As Professor McCloskey continues her work, I thank her for allowing me to contribute over the summer and acquaint myself with a topic I now harbor a passion for. 

Wage, Wealth, Employment, and Immigrant

My work over the Ford period focused on understanding the mechanism described in a paper by Chaumont and Shi, 2022, by replicating it using python. Initially, it was challenging for me to sufficiently understand Chaumont and Shi’s work without much prior knowledge of the field of job transitioning and wealth study. With the aid of Professor Argudo who patiently answered all my questions over several meetings, I grasped enough to start my own replication. The process was still demanding, but through trials and errors, I have acquired similar results using the method of Value function iteration (VFI). I am familiar with VFI thanks to ECON 304 with Professor Argudo from the previous semester, but tackling such a task with so much independence as I have in the Ford program was something I have never done before.
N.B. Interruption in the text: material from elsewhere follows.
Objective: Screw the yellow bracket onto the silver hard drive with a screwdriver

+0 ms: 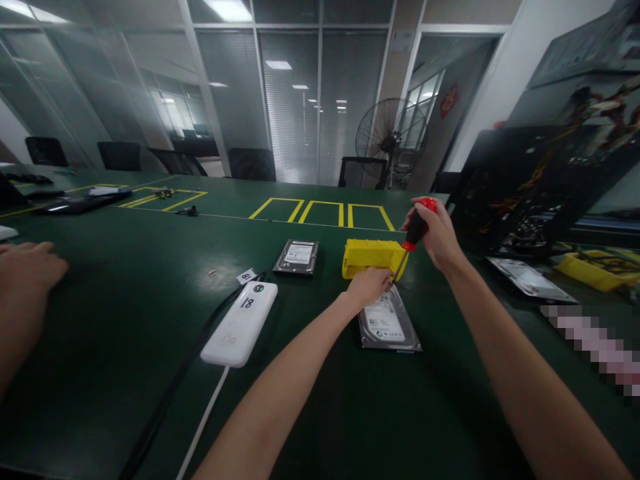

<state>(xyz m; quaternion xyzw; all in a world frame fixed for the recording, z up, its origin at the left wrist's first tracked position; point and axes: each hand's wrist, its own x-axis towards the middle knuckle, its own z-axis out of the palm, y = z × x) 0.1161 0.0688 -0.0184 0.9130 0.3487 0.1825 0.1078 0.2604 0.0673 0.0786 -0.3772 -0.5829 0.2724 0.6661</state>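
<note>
A red and black screwdriver [417,230] is gripped in my right hand [440,233], its shaft slanting down to the far end of a silver hard drive [385,323]. My left hand [370,287] rests at that same end, fingers closed together near the screwdriver's tip; whatever is between them is too small to make out. Just behind the drive stands a yellow plastic box [374,255]. A second, smaller hard drive [297,257] lies to the left, label up.
A white power bank [241,323] with a cable lies left of centre. Another person's hand [35,267] is at the far left. On the right are another drive [531,280], a yellow tray [595,270] and a black computer case [540,180].
</note>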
For me, It was a pleasure to receive this opportunity through Ford to assist in professor Argudo’s research and challenge myself outside of my comfort zone.

 

 

Preparing the Translated First Volume of Oviedo’s General and Natural History for Publication

This summer, I worked with Professor Paravisini-Gerbert and Professor Aronna to prepare a translation of the first volume of Gonzalo de Oviedo’s General and Natural History of the Indies and Ocean Sea for publication. As the royal historian for Spain in the early 1500s, Oviedo produced the first comprehensive history of Spanish America. Covering local flora and fauna, indigenous practices, political scandals, brutal Spanish colonization, and much more, this account offers a vibrant and information dense view into this violent, fascinating, and formative period of American history, and I feel beyond lucky to have helped with the first ever complete translation of this work.
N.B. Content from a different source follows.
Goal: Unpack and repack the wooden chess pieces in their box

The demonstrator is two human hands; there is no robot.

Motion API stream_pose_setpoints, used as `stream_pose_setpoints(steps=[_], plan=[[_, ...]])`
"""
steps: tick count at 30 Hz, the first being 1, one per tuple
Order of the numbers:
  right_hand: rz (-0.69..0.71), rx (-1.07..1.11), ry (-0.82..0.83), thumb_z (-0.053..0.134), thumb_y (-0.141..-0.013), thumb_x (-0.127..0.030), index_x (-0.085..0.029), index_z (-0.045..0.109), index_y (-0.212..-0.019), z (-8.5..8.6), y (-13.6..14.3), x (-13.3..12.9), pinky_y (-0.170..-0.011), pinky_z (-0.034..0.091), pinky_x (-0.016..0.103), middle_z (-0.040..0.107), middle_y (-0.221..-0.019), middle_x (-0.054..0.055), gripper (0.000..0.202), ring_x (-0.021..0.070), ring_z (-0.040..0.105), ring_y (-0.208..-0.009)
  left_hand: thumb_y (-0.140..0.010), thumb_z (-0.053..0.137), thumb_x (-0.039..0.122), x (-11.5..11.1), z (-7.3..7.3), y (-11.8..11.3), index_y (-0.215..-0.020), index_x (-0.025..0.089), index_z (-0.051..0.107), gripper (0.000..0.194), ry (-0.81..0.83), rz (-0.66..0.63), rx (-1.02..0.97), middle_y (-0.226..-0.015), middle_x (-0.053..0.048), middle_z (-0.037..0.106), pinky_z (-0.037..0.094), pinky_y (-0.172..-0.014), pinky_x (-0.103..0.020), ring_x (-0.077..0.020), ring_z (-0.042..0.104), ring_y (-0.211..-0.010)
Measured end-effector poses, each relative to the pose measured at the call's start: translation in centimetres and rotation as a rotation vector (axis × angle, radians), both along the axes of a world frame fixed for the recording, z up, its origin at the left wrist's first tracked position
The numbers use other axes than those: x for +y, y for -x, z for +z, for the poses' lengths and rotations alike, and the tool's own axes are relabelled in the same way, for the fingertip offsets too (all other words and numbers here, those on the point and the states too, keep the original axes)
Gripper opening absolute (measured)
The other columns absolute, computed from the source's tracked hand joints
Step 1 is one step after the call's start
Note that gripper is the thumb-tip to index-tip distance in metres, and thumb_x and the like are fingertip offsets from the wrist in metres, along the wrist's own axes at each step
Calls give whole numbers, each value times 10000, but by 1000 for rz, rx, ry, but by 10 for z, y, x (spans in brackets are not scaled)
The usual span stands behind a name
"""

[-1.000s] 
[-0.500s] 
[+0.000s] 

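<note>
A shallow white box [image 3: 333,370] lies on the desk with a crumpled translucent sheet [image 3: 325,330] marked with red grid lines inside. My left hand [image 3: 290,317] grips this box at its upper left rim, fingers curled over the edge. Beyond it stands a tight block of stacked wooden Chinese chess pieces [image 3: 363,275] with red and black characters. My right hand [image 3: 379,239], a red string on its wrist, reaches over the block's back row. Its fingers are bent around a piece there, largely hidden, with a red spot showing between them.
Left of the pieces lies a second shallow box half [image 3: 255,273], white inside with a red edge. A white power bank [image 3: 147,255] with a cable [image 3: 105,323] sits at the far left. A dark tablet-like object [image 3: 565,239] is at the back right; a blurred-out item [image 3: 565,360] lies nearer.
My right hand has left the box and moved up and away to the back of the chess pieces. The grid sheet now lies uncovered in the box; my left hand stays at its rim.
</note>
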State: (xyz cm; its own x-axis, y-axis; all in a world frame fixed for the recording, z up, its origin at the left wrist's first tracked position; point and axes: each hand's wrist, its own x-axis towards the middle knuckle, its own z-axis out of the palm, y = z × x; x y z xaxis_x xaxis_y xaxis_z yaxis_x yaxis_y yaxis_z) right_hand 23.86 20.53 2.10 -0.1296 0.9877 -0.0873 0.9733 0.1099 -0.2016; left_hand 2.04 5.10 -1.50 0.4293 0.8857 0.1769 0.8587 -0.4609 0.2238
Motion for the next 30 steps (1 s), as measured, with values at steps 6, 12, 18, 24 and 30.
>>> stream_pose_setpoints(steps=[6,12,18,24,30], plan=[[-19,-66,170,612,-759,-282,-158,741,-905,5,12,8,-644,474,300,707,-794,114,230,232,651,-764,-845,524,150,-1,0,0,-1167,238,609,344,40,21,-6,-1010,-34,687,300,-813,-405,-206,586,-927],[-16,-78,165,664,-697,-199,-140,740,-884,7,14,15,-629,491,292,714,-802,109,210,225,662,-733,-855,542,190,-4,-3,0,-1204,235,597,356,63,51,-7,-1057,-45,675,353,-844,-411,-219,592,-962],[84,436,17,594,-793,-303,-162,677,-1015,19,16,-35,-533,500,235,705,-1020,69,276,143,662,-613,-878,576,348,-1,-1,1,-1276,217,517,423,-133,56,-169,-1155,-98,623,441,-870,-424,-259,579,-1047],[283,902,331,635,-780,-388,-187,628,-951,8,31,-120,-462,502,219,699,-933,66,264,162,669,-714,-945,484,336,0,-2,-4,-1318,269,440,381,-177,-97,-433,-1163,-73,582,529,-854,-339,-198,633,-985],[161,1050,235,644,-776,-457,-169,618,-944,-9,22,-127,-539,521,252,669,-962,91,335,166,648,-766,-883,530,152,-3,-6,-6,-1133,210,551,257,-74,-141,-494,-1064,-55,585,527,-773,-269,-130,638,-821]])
Illustrations from the 1851 edition of Oviedo’s General and Natural History of the Indies.

One of my responsibilities this summer included assisting with proofreading and editing the translation. This project was a collaborative effort, with many different students translating different chapters; this meant that despite each translators’ high quality work, sometimes the same word would be translated several different ways across chapters. We cross-referenced each chapter to the original text while editing, ensuring the final product would be a faithful and cohesive adaptation. 

A view of the editing process–– we were changing the translation of “oidor” from “judge” to the more accurate “high court judge.”
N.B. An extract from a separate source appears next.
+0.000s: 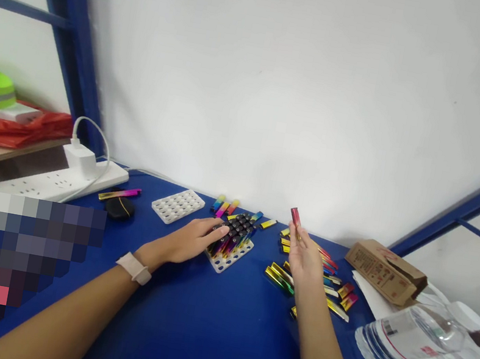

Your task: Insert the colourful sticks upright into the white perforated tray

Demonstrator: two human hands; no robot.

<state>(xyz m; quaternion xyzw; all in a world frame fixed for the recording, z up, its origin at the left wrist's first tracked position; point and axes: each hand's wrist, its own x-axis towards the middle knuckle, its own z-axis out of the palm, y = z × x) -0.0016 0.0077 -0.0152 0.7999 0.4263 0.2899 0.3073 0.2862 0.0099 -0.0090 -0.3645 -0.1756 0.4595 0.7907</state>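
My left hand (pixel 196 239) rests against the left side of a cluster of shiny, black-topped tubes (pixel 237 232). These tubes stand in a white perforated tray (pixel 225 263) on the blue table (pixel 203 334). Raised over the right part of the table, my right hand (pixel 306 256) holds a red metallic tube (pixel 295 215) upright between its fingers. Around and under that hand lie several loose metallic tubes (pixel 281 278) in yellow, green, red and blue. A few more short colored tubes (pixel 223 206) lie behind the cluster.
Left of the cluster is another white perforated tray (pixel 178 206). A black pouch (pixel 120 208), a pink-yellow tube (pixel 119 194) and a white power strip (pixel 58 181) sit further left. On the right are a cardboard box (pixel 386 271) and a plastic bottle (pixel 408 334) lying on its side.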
Once the chapters were edited and triple checked, I would help upload them to Scalar. Scalar is a website that flows like a book, and my duties included adding content, styling the website, and working out any bugs along the way. Through this process I was exposed to a wide variety of art from early Spanish America, learned the basics of CSS, and gained experience building a website.

Two pages on a website. the first displays a hand-painted map of Puerto Rico from 1602, with the text "Book XVI" written in a quill-like font. Below that is a brown button that reads "Begin with 'Book XVI: Preface'." The second page displays this preface in black text on a white backdrop, with a lower opacity version of the map on each side.

An example of how the books look on Scalar.

However, above all, I was able to catch a glimpse of what life was like in early Spanish America, complete with details I would have never otherwise imagined. Sometimes horrifying, sometimes snarky, and always interesting, this Historia is a treasure trove of information and I am grateful to have played a role in bringing it to a wider audience.